En ayant rattrapé les visions audacieuses de son cinéma, l’époque les a pourtant noyées sous une prolifération insensée d’images qui en a obscurci la portée. La réponse imparable de Cronenberg est alors de lui opposer un décharnement esthétique dont la raideur déstabilise dès l’abord du film. Il faut ici souligner à quelle angoissante expérience nous convie Cosmopolis : l’écoute d’un silence par soustraction des habituels sons d’ambiance aussi bien que du souffle dolby qui occupe habituellement la bande sonore. Dans l’espace clos de la limousine, ne reste que le seul son des voix qui s’écoule comme un chant intérieur. La parole y remplit un espace vide et règne tranquillement sur l’image, manifeste de cette nouvelle chair sans organe qu’appelait de ses voeux le Max Renn de Videodrome. Pour le reste, Cronenberg filme des visages, c’est à dire des corps qui parlent en érigeant par la seule maîtrise confondante du découpage un mur invisible entre eux. Ce geste accompli d’un cinéaste, devenu totalement maître de son expression, décolle d’ailleurs le film de sa dimension spectaculaire pour déplier dans un même mouvement la fiction et son envers, le personnage et le comédien qui le joue. C’est peut-être là le reproche que certains lui adresseront, décontenancés par la froide abstraction de son expression qui confine parfois à l’exercice arty quand elle ne relève pas d’une expérience théâtrale.

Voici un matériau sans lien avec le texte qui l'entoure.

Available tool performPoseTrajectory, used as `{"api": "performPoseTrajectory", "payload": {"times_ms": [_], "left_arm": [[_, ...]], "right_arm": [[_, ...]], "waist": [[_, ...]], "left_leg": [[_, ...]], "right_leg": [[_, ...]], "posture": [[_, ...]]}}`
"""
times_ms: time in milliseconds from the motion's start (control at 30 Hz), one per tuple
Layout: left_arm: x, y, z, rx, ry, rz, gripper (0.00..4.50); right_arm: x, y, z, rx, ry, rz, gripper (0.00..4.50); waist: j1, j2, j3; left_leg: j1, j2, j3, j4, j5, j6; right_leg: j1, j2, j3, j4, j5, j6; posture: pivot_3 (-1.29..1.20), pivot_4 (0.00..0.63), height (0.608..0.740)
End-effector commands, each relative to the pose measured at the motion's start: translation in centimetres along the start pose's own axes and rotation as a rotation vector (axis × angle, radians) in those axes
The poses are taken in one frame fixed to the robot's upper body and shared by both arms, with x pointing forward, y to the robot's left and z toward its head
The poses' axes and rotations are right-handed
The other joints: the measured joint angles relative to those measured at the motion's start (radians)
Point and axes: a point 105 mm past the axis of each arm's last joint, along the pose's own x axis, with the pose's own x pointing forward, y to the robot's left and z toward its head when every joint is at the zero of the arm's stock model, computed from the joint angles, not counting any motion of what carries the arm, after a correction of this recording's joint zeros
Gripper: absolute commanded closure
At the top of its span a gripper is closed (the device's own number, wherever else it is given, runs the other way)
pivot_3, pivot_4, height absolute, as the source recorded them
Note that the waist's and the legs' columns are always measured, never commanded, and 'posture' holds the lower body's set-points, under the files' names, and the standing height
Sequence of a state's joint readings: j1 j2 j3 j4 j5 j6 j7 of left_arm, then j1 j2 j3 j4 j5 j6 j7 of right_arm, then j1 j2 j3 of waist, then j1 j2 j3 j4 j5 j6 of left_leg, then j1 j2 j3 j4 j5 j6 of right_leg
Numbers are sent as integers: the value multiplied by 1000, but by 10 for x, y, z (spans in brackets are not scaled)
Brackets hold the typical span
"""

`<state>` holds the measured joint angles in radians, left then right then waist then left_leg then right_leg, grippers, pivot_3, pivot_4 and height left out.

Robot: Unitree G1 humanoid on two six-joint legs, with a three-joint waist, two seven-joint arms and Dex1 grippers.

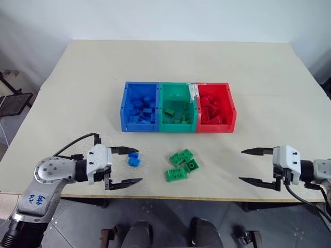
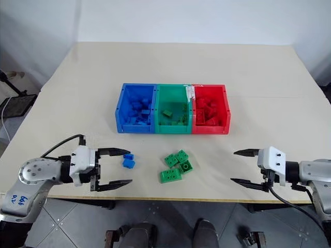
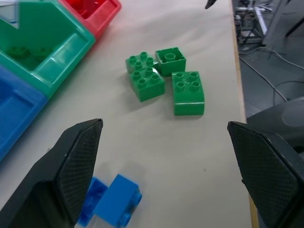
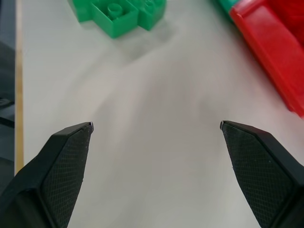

Il suffit alors d’un acteur en surchauffe, comme Paul Giamatti faisant face à un Robert Pattinson surprenant de justesse, pour que le film menace de s’épuiser en un simple procédé.

Mais cette dimension théorique et abstraite, présente dès les premiers films fauchés de Cronenberg, est aussi ce qui fait signe d’un monde vers l’autre, d’un espace commun à un lieu halluciné et terrifiant. La souillure progressive de la limousine qui accompagne le dénuement d’Eric Packer manifeste ce qu’elle est : un media, comme la télévision de Videodrome ou le télétransporteur dans La Mouche. Avec elle, Cronenberg nous conduit une fois de plus dans le coeur en fusion de son univers, cette interzone où vient s’écrouler le réel et muter les corps. Tout au long de son dernier long-métrage, le cinéaste règle donc une fois de plus le même voyage intérieur qu’il nous a fait emprunter depuis ses premiers films. La seule différence étant que le monde entier semble aujourd’hui avoir été avalé par la zone. Cosmopolis serait alors l’écriture de cet effondrement.